No interface is known for retrieving each processor’s identification from its KPRCB. However, all known versions of the kernel write the details to the registry.
| Key: | HKEY_LOCAL_MACHINE\Hardware\Description\System\CentralProcessor\index |
| Value: | Identifier |
| Type: | REG_SZ |
Data for the Identifier value is typically x86 Family family Model model Stepping stepping, in which the placeholders are resolved as decimal numbers from CpuType, CpuModel and CpuStepping respectively. For processors on which a usable CPUID instruction is unavailable, the data for the Identifier value takes the form 80x86-yz , where x, y and z represent the family, model and stepping as found by testing for defects, but with y as a letter (A for 0, B for 1, etc).

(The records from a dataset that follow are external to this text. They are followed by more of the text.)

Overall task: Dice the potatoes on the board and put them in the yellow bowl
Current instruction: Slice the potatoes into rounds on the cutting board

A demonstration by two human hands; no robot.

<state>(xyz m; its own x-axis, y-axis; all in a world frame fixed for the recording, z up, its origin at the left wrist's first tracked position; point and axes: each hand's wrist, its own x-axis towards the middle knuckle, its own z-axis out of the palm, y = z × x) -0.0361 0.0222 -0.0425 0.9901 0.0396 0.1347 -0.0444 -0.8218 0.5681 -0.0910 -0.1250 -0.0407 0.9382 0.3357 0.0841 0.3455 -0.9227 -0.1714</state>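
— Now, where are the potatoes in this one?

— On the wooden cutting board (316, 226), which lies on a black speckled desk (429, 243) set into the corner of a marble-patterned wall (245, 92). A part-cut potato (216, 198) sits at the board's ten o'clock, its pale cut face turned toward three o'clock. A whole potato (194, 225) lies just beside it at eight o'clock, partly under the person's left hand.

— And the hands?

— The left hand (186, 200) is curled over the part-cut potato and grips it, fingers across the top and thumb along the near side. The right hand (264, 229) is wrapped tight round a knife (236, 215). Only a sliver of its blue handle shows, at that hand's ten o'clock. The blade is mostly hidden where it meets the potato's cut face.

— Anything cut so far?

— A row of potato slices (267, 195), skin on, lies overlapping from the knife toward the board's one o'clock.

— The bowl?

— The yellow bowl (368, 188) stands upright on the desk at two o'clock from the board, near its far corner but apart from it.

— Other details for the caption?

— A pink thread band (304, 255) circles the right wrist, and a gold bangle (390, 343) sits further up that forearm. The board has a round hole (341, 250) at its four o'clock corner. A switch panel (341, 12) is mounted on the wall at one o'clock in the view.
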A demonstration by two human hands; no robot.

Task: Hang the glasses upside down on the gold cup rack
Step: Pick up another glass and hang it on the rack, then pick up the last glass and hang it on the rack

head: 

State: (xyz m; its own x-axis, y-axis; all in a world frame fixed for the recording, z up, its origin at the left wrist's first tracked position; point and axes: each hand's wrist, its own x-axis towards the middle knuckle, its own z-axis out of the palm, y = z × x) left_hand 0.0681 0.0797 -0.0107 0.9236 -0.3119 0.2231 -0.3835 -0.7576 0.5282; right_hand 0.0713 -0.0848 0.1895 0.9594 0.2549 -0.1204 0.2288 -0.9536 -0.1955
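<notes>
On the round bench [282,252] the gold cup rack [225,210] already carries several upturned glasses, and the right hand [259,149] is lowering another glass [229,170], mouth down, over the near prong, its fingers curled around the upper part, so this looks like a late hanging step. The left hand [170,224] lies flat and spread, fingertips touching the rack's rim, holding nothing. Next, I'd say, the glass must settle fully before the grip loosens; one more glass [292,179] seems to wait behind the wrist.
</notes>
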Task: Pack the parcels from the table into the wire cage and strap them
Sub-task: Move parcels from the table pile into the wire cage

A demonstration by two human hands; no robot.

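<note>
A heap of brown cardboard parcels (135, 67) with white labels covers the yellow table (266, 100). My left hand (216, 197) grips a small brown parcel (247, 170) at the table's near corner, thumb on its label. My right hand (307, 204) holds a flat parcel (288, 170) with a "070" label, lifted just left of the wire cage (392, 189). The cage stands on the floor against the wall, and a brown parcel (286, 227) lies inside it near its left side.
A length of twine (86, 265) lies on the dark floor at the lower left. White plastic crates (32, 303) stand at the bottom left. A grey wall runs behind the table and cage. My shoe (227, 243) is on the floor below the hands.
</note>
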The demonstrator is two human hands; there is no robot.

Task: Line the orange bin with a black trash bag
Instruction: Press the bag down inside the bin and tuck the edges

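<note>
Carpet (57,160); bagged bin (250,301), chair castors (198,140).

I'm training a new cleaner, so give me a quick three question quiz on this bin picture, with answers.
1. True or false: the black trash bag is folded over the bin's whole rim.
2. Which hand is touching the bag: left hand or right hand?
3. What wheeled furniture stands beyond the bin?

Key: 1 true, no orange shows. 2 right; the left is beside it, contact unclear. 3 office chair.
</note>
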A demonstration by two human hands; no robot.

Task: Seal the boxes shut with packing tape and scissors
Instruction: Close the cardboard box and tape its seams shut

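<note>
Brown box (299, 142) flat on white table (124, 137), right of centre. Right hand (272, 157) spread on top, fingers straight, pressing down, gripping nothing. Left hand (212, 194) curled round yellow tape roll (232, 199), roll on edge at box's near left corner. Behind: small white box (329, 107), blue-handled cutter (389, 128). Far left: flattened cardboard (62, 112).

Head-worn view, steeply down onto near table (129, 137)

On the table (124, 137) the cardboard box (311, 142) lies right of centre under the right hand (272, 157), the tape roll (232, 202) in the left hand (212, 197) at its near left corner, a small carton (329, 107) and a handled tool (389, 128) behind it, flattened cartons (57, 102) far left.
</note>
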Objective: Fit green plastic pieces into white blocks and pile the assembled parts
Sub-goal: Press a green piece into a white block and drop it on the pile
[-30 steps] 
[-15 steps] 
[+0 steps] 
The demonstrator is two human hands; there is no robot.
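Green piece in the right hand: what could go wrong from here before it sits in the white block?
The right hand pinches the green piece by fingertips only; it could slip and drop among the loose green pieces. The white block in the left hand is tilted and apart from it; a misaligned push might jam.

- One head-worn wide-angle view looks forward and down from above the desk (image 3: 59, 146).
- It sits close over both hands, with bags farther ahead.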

| Key: | HKEY_LOCAL_MACHINE\Hardware\Description\System\CentralProcessor\index |
| Value: | VendorIdentifier |
| Type: | REG_SZ |
The data for the VendorIdentifier value is the vendor string. Except for the curiosity noted in the next paragraph, this value is not set unless a vendor string is known from the CPUID instruction. In versions 4.0 and higher, the data is set from the VendorString member of the KPRCB. Though version 3.51 also retains a VendorString, it gets the vendor string afresh when writing to the registry.
Some Cyrix processors that do not support CPUID can be recognised by the presence of configuration registers that are accessible through I/O ports 0x22 and 0x23. For these, the kernel sets the VendorIdentifier value to CyrixInstead without having recorded a VendorString in the KPRCB. This is coded in all known versions.